Once the line containing "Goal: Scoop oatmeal" is found in the records below, return it and each following line exactly, up to and including the line containing "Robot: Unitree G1", and nothing else.
** Opening Data listing block **
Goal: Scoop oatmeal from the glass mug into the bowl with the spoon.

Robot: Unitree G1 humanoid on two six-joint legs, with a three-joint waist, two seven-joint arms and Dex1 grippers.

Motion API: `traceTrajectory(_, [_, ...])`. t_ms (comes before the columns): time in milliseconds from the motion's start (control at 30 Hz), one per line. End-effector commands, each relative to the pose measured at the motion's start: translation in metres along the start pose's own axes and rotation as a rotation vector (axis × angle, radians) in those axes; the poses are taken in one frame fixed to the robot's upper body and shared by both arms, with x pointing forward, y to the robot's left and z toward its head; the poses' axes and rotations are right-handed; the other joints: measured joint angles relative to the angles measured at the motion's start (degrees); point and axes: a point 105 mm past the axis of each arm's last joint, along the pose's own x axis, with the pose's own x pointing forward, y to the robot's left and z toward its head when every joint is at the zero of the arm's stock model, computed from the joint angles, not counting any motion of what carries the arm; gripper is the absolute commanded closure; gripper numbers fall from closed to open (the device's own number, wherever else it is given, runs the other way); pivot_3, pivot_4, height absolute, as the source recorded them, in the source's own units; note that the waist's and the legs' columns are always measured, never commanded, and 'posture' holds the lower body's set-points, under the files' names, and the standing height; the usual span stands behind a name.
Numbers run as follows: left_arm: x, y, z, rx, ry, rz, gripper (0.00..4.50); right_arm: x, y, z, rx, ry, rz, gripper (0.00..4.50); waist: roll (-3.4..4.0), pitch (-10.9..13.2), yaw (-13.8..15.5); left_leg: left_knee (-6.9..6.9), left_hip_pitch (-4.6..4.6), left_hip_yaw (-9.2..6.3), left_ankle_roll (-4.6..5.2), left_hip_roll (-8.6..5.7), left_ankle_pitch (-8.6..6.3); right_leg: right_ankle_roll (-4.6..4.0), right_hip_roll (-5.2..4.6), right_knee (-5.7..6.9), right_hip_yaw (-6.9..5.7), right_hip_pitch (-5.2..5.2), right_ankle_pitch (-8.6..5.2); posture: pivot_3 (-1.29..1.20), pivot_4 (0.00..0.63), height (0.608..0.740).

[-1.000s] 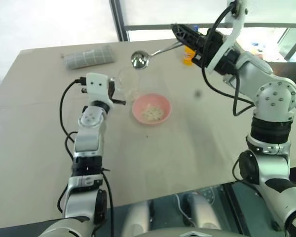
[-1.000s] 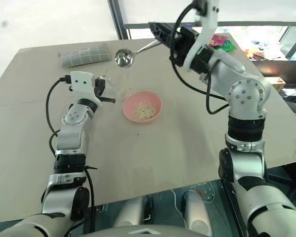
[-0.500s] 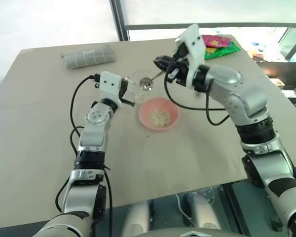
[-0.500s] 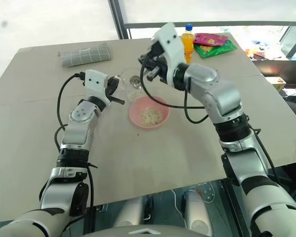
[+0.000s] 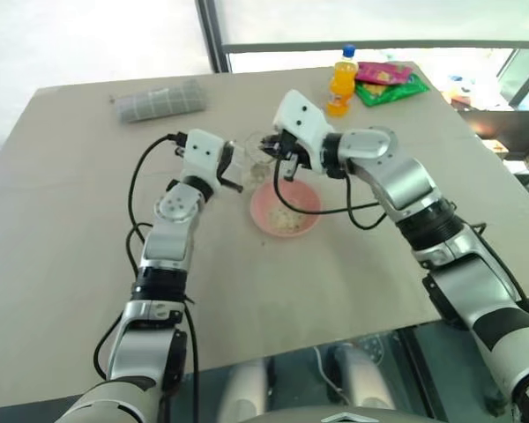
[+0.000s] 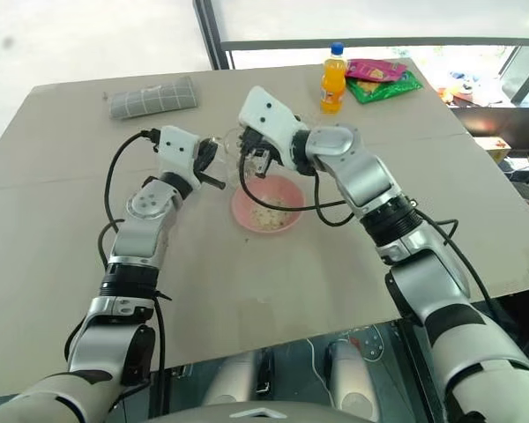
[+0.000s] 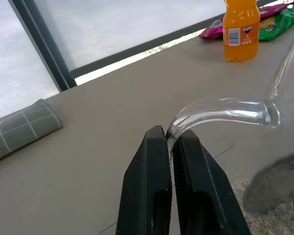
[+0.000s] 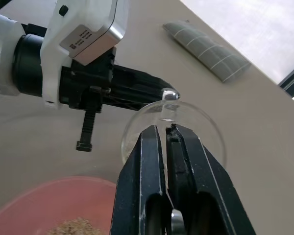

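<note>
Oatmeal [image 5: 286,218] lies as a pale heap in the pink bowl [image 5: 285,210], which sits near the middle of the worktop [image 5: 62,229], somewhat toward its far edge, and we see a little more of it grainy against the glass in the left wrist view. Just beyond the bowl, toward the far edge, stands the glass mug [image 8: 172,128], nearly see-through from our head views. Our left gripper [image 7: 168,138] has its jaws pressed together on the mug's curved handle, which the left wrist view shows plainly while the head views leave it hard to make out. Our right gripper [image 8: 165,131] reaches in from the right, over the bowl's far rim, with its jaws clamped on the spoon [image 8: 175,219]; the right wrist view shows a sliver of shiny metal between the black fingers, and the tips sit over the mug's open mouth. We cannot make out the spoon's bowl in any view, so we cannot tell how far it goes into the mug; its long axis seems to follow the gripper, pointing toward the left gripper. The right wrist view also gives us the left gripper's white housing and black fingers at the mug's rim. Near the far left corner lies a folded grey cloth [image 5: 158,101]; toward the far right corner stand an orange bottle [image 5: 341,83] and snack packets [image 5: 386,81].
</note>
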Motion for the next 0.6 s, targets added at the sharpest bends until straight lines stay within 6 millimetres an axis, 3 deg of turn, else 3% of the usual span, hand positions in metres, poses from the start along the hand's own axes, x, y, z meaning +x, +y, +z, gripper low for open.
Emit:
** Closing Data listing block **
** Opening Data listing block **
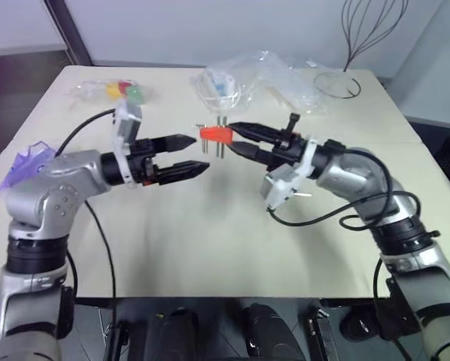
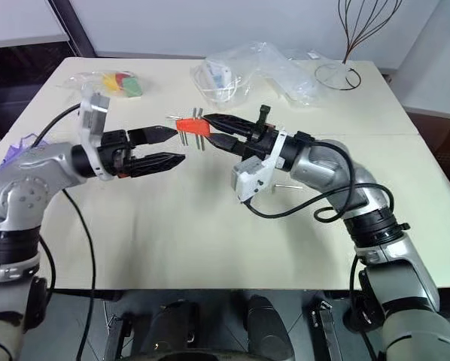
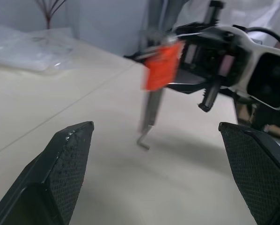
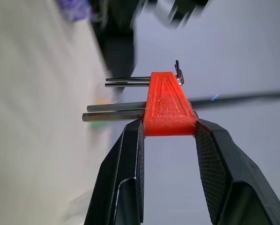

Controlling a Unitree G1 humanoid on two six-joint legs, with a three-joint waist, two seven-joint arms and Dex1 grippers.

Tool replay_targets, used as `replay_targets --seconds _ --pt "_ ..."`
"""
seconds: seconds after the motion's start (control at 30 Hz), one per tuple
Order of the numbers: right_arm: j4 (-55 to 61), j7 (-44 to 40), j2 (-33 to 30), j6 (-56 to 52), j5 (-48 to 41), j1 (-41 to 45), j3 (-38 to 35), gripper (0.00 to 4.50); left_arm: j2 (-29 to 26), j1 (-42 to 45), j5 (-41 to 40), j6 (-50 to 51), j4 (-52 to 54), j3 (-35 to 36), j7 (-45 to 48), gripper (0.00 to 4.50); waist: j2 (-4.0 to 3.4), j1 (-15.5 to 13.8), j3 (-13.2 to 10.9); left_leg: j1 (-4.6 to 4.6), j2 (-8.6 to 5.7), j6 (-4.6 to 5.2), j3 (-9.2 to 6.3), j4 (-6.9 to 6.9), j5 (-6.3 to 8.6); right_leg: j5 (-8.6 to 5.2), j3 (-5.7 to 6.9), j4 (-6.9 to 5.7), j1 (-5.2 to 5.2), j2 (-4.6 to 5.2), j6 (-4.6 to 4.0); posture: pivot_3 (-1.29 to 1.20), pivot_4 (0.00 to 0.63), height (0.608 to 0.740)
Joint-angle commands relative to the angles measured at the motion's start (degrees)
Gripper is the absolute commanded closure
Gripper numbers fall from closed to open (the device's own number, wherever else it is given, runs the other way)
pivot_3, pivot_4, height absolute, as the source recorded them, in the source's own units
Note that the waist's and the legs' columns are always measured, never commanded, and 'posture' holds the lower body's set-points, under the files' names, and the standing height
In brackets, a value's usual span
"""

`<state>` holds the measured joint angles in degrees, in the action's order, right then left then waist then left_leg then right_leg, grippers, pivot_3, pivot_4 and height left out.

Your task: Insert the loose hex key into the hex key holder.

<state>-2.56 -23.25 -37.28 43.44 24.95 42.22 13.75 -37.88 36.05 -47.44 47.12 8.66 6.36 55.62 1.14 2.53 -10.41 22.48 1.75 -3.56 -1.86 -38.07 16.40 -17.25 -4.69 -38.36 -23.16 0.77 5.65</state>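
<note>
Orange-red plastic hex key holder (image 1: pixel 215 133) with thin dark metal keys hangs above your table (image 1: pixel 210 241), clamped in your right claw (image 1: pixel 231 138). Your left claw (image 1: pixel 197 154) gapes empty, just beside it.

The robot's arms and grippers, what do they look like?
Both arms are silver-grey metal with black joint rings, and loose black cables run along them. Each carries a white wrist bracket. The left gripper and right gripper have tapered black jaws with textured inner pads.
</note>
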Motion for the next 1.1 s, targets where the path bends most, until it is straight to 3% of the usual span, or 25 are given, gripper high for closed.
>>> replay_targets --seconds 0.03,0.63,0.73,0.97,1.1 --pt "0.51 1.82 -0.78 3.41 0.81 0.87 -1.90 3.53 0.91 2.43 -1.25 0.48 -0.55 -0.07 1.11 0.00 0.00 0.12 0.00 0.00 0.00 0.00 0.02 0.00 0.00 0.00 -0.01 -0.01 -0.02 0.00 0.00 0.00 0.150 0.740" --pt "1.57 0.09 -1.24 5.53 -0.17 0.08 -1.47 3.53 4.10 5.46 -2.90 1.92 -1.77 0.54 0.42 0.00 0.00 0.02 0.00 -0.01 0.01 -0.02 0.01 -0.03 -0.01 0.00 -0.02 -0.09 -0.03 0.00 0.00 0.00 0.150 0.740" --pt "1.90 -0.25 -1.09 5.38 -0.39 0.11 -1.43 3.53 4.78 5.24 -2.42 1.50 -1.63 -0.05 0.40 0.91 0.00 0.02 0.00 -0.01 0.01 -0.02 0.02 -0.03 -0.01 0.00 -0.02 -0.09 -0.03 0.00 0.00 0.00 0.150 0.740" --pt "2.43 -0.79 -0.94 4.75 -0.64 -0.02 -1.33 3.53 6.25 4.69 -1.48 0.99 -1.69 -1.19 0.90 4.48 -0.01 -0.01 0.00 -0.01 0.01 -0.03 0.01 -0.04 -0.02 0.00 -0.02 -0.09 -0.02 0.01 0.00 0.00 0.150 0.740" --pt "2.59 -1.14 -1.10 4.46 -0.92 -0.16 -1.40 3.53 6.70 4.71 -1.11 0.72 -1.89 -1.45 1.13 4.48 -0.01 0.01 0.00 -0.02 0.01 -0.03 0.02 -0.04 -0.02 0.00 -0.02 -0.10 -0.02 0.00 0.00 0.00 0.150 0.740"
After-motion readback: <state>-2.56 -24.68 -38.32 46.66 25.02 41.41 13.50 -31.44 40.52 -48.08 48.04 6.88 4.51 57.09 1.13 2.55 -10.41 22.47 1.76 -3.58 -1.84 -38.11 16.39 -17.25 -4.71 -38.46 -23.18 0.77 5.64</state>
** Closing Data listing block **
The completed task —
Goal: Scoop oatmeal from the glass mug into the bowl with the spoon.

Robot: Unitree G1 humanoid on two six-joint legs, with a three-joint waist, two seven-joint arms and Dex1 grippers.

The response is now complete.